A new book, Grand Trail: A Magnificent Journey into the Heart of Ultrarunning and Racing, shares the stunning beauty and raw emotions of ultrarunning, paying tribute to the passion and splendor of the sport and lifestyle. Filled with powerful photographs and intimate stories, Grand Trail portrays ultramarathon champions and their extraordinary world.
Grand Trail features the icons of ultrarunning—people, places, and races—in spectacular color and black-and-white photography by Alexis Berg. Exploring iconic courses like Western States, Hardrock, Marathon des Sables alongside personal portraits of heroes like Kilian Jornet, Emelie Forsberg, and Scott Jurek, Grand Trail is as inspiring as it is beautiful.
Enjoy this chapter used with permission of VeloPress from Grand Trail.
The green samurai
An iconic American ultramarathoner for nearly 20 years, Scott Jurek runs to “access a state of being, a zone.” In 2015, this adept of veganism broke a legendary record—the Appalachian Trail.

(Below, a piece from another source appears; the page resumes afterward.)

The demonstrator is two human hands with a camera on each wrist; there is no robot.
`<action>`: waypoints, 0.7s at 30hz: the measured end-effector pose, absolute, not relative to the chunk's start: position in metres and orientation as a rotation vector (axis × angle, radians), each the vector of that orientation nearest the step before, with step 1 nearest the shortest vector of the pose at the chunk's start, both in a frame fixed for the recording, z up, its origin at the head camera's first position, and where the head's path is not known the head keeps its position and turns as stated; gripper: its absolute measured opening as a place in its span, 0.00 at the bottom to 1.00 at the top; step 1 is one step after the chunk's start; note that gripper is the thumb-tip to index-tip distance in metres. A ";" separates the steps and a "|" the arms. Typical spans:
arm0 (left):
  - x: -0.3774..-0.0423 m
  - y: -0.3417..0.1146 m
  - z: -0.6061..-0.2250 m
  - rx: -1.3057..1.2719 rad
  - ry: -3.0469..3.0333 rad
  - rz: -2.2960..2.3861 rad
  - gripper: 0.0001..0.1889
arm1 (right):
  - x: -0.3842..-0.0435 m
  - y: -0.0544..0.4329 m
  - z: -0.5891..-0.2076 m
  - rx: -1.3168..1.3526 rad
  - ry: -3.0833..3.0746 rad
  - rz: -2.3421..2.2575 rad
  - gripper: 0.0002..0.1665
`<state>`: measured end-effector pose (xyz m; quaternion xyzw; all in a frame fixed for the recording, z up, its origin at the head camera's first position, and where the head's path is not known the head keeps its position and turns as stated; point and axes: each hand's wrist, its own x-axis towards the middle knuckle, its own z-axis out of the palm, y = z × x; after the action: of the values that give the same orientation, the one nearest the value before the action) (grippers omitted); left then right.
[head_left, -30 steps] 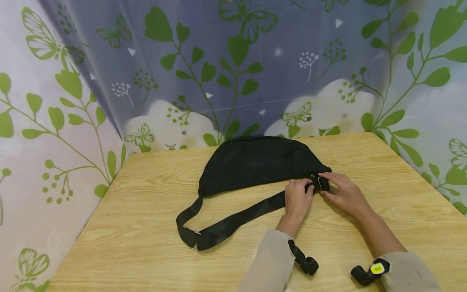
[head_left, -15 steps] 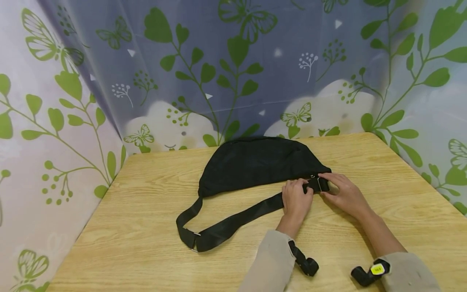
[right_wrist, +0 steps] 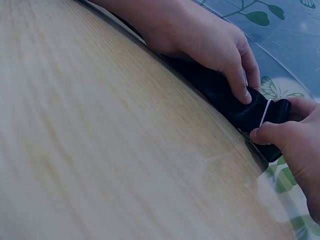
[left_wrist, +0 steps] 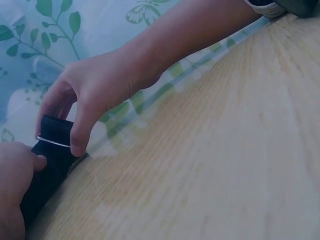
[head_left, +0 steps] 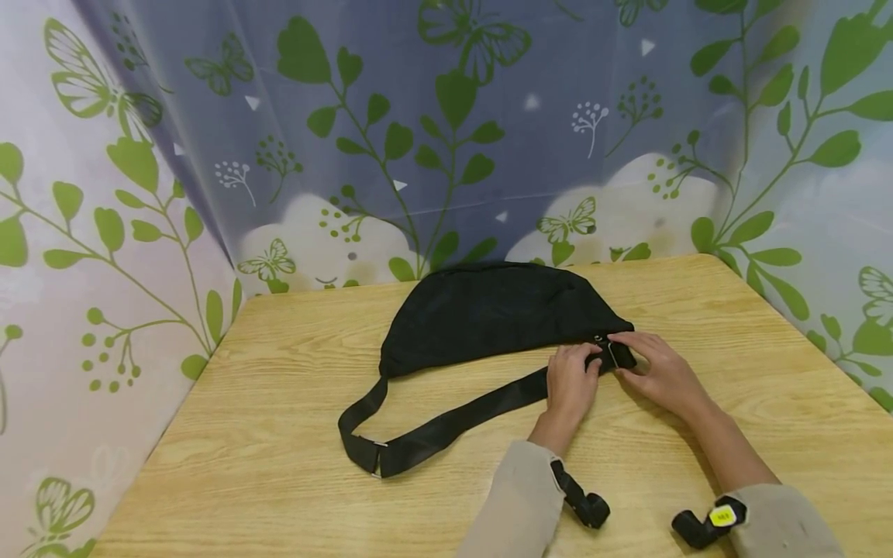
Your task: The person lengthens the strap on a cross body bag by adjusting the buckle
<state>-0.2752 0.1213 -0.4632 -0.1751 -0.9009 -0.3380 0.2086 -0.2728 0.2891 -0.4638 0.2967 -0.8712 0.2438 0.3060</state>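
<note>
A black waist bag (head_left: 495, 318) lies flat on the table, its webbing strap (head_left: 446, 425) looping out in front. At the bag's right end the strap runs through a thin metal slider buckle (right_wrist: 265, 112). My left hand (head_left: 570, 384) pinches the strap just left of this buckle, thumb on the webbing in the right wrist view. My right hand (head_left: 663, 373) holds the buckle's edges between thumb and fingers. A short fold of strap (left_wrist: 57, 127) pokes up past the metal bar in the left wrist view. Part of the strap is hidden under my left hand.
A second metal slider (head_left: 377, 459) sits on the strap's left bend. The wood-grain table (head_left: 265, 403) ends at a leaf-and-butterfly printed curtain (head_left: 391, 116) behind and at both sides. Black wrist straps (head_left: 582, 496) stick out from both beige sleeves.
My left hand shifted slightly left, then back right with the strap. The strap fold at the buckle now reaches a little farther right. My right hand has stayed nearly still.
</note>
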 end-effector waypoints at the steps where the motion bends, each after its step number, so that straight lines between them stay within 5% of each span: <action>1: -0.275 0.121 -0.463 -0.478 -2.510 -0.948 0.08 | -0.273 0.289 -0.465 0.785 -2.313 0.648 0.36; 21: -0.275 0.123 -0.462 -0.261 -2.438 -0.883 0.04 | -0.273 0.290 -0.464 0.741 -2.324 0.598 0.39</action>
<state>-0.2748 0.1228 -0.4625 -0.0965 -0.9021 -0.3267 0.2648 -0.2731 0.2904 -0.4642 0.2806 -0.8797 0.2266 0.3098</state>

“Go big or go home.” It was in late June 2015, somewhere in the middle of a dense, wet forest in Pennsylvania. After a few years with no major challenges, Scott, a living legend in ultramarathons, had decided to tackle the Appalachian Trail and had already gobbled up half of the 2,189 miles and 550,000 feet of vertical gain on the Appalachian Trail, running from south to north up the East Coast. The 40-year-old with the face and curly hair of a teenager wore a masklike expression. “I’m sick of the green. I want mountains, perspective, horizons,” he whispered, impatient to get out of the dim light of the undergrowth. That day, Scott was not alone; he had his buddies Rickey Gates and Karl Meltzer with him, two American trail running stars who came to cheer him on, as did the many nameless fans going stride for stride with him for a few miles.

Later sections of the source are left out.